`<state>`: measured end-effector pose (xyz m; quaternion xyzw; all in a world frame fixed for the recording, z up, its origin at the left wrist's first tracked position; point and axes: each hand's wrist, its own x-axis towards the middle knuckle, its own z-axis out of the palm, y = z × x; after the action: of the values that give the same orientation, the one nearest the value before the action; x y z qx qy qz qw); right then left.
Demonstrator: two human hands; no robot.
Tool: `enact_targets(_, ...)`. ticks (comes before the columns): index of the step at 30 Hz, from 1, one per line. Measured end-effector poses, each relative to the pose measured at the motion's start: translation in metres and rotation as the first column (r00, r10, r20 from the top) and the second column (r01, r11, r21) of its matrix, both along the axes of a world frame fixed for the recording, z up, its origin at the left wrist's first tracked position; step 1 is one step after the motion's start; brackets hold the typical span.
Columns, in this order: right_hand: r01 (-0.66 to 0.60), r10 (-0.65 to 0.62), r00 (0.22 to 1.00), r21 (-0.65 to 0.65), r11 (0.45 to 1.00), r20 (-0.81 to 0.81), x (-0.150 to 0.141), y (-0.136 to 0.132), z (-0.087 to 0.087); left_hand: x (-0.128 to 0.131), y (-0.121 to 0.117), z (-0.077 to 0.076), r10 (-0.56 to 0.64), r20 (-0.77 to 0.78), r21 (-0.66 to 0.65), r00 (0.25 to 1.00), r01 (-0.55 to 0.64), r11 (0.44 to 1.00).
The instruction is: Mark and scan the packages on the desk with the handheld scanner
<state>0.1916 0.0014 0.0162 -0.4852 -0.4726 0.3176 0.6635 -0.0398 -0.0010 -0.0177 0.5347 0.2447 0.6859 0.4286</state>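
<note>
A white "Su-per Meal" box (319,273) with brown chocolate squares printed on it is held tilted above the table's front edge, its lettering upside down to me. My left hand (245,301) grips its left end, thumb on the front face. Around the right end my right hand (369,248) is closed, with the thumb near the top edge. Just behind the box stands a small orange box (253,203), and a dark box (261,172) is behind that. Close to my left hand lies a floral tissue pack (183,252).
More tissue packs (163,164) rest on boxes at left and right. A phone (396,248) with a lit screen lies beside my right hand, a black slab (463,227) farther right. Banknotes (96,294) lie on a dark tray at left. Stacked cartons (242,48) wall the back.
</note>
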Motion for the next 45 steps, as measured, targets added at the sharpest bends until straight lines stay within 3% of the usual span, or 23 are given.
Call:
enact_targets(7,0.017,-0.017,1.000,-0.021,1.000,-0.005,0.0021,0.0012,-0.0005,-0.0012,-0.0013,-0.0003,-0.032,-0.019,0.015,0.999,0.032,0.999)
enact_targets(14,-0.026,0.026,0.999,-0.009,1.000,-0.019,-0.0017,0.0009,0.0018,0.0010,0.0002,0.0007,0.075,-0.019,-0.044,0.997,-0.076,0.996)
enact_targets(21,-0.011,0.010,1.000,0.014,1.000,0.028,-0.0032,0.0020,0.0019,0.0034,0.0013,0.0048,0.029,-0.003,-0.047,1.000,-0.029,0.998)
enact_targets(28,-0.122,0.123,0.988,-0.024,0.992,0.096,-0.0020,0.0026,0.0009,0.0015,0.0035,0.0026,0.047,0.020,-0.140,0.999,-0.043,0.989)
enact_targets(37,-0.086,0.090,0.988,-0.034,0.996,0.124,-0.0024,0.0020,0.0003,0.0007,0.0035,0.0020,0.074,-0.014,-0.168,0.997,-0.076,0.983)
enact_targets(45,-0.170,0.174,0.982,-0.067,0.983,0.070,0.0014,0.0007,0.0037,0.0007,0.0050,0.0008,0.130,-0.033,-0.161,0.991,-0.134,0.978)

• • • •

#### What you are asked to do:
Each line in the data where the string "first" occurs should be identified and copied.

#### Response:
`<state>`: measured end-effector pose (xyz m; quaternion xyzw; all in a world frame fixed for the recording, z up, its origin at the left wrist's first tracked position; point and axes: each hand's wrist, its own x-axis towards the middle knuckle, its own z-axis out of the palm, y = z × x; after the action: of the values that give the same orientation, the one nearest the value before the action; x y z qx qy qz qw); right then left.
Tool: `enact_targets(_, ...)`. ticks (comes before the columns): index of the step at 30 Hz, from 1, one per line. Measured end-effector poses, each relative to the pose measured at the motion's start: translation in metres and rotation as the first column (r00, r10, r20 from the top) and the second column (r01, r11, r21) of its matrix, both along the axes of a world frame fixed for the recording, z up, its origin at the left wrist's first tracked position; step 1 is one step after the motion's start; brackets hold the typical span.

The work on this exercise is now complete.